Project Summary / Abstract The widespread use of combination antiretroviral therapy (cART) has significantly increased the lifespan of people living with HIV (PLWH). As HIV has become a chronic disease, there is a growing concern of the disproportionate risk of a variety of comorbidities. Two such comorbidities that occur at a higher prevalence in cART treated PLWH include bone loss and fat gain. Interestingly, as new treatment recommendations have shifted to cART regimens that are less bone toxic, there appears to be an increased prevalence of excessive fat gain and an increased risk for the development of metabolic syndrome. Our long-term goal is to determine the mechanisms contributing to these comorbid conditions in cART treated PLWH in order to find less deleterious treatment options.

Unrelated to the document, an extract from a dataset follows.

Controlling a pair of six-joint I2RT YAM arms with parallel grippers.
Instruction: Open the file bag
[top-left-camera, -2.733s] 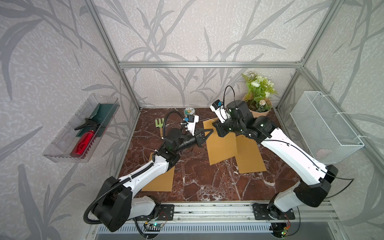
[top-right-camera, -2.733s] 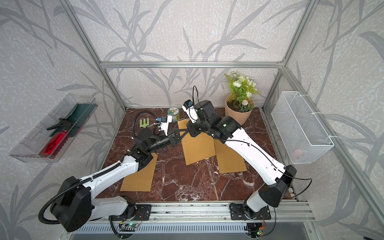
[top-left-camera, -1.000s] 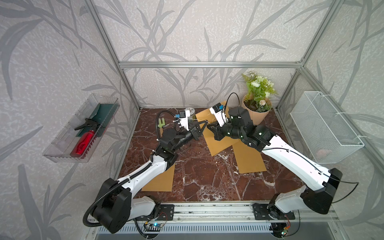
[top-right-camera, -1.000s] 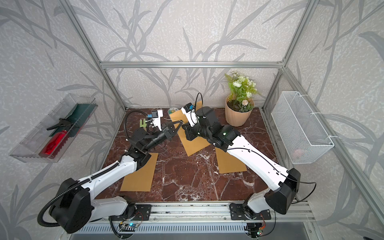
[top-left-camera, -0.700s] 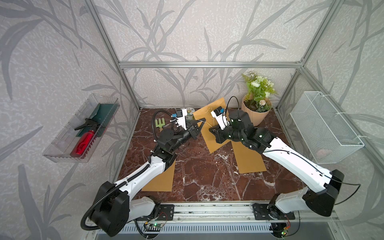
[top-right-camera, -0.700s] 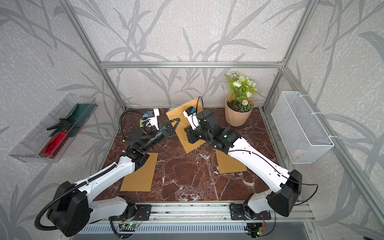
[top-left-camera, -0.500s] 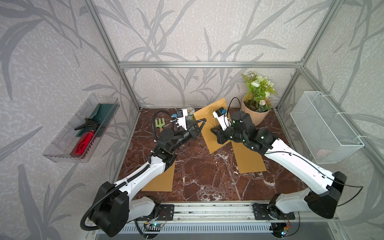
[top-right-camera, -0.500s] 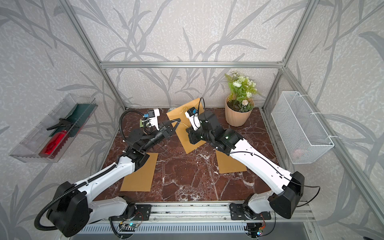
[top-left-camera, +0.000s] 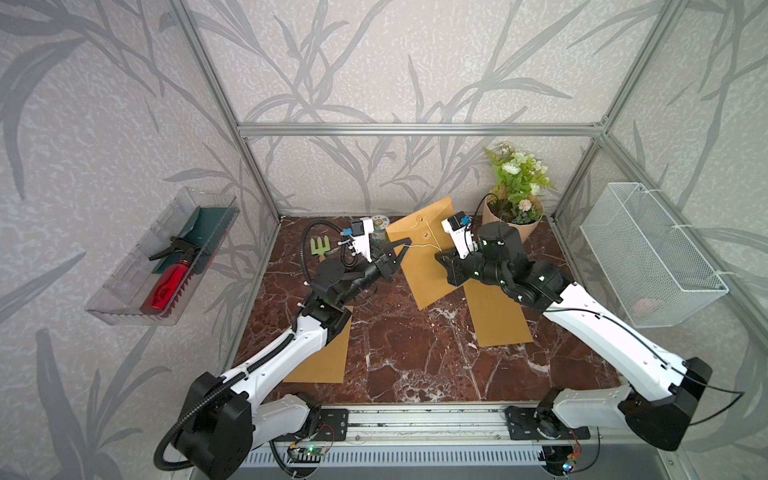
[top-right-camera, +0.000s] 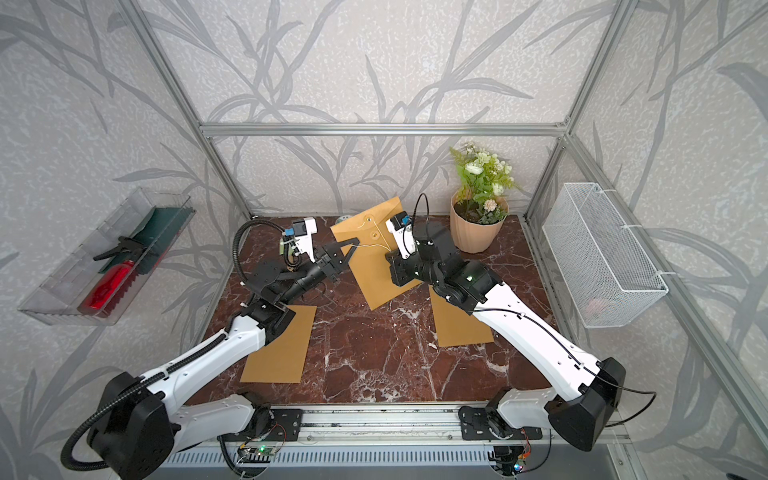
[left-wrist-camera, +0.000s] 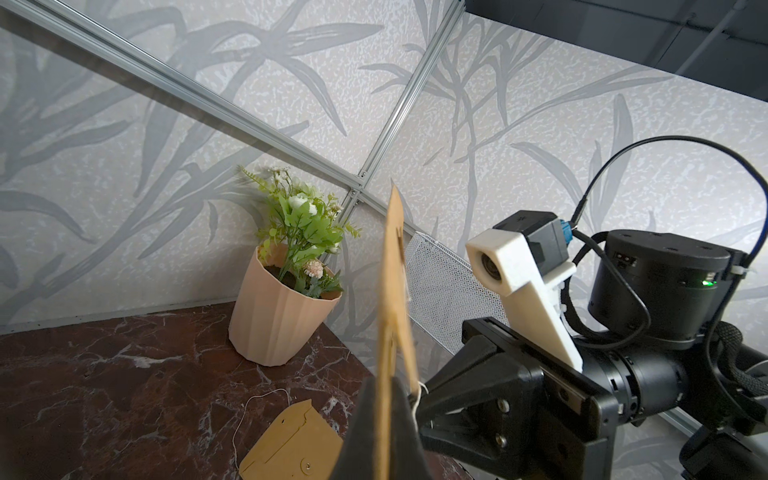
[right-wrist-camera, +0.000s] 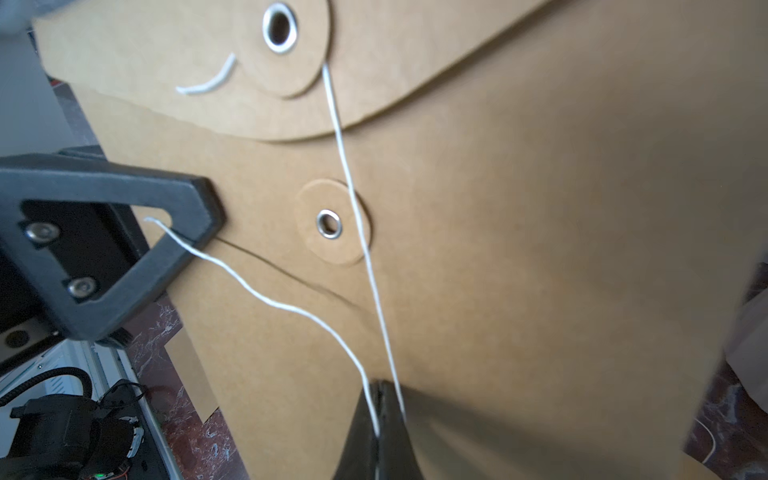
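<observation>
Toward the back of the marble table (top-left-camera: 395, 353), in both top views, a kraft file bag (top-left-camera: 419, 274) is held tilted off the surface. Its edge nearest the left arm is clamped by the left gripper (top-left-camera: 405, 243), and its white string (top-left-camera: 419, 246) is pinched by the right gripper (top-left-camera: 437, 256). In the left wrist view, the bag is seen edge-on between closed fingers, with a potted plant (left-wrist-camera: 282, 316) behind. In the right wrist view, the string is stretched from the flap's eyelet (right-wrist-camera: 280, 27) past the lower eyelet (right-wrist-camera: 329, 224) into the shut jaws.
</observation>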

The current proposal will test the central hypothesis that the hormonal communication between bone and fat explains how antiretrovirals (ARVs) contribute to bone loss and fat gain in PLWH. Our hypothesis is based on our preliminary data showing hormonal changes in response to ARVs and correlations between the changes in bone and fat hormones and BMD loss and fat gain with cART initiation. To test our hypothesis, we propose to take a hierarchical approach that will include in vitro, preclinical, and human subject studies. In Aim 1, we will define the contribution of individual ARVs and cART to bone and fat cellular function and hormonal production using primary human cells. In Aim 2, we will investigate the skeletal and metabolic response to individual ARVs and cART using both an uninfected wild-type mouse and a humanized mouse model of HIV-infection. Finally, in Aim 3, we will determine the association between bone and fat-derived hormones and bone mass and body composition in three critical treatment stages, cART initiation, long-term stable cART treatment, and switching cART regimens. If successful, this proposal, submitted by an early stage investigator (ESI), will provide significant insights into key comorbidities faced by HIV patients on cART—specifically by illuminating how individual ARVs negatively affect bone/fat cell function and hormonal production. At the same time, this proposal will increase our general understanding of the bone- fat hormonal axis.

项目概要/摘要 联合抗逆转录病毒疗法（cART）的广泛使用显着延长了患者的寿命 艾滋病毒感染者（PLWH）。随着艾滋病毒成为一种慢性疾病，人们越来越关注 各种合并症的风险不成比例。两种此类合并症的发生率较高 cART 治疗的 PLWH 包括骨质流失和脂肪增加。有趣的是，随着新的治疗建议 转向骨毒性较小的 cART 治疗方案后，过量的患病率似乎有所增加 脂肪增加和代谢综合征发生的风险增加。我们的长期目标是确定 导致 cART 治疗的 PLWH 中这些共病的机制，以便发现更少的 有害的治疗选择。目前的提案将检验荷尔蒙的中心假设 骨骼和脂肪之间的沟通解释了抗逆转录病毒药物（ARV）如何导致骨质流失和脂肪增加 在艾滋病毒感染者中。我们的假设基于我们的初步数据，显示抗逆转录病毒药物引起的荷尔蒙变化 cART 治疗后骨和脂肪激素的变化与 BMD 减少和脂肪增加之间的相关性 引发。为了检验我们的假设，我们建议采取分层方法，包括体外、 临床前和人类受试者研究。在目标 1 中，我们将定义个体 ARV 和 cART 对 使用原代人类细胞进行骨骼和脂肪细胞功能以及激素产生。在目标 2 中，我们将调查 使用未感染的野生型小鼠对个体 ARV 和 cART 的骨骼和代谢反应 以及艾滋病毒感染的人源化小鼠模型。最后，在目标 3 中，我们将确定之间的关联 三个关键治疗阶段的骨和脂肪源性激素以及骨量和身体成分，cART 启动、长期稳定的 cART 治疗以及转换 cART 方案。如果这项提议成功， 由早期研究者 (ESI) 提交，将为患者面临的主要合并症提供重要见解 接受 cART 治疗的 HIV 患者——特别是通过阐明个体抗逆转录病毒药物如何对骨/脂肪细胞功能产生负面影响 和荷尔蒙的产生。同时，这一提议将增加我们对骨骼的总体了解—— 脂肪荷尔蒙轴。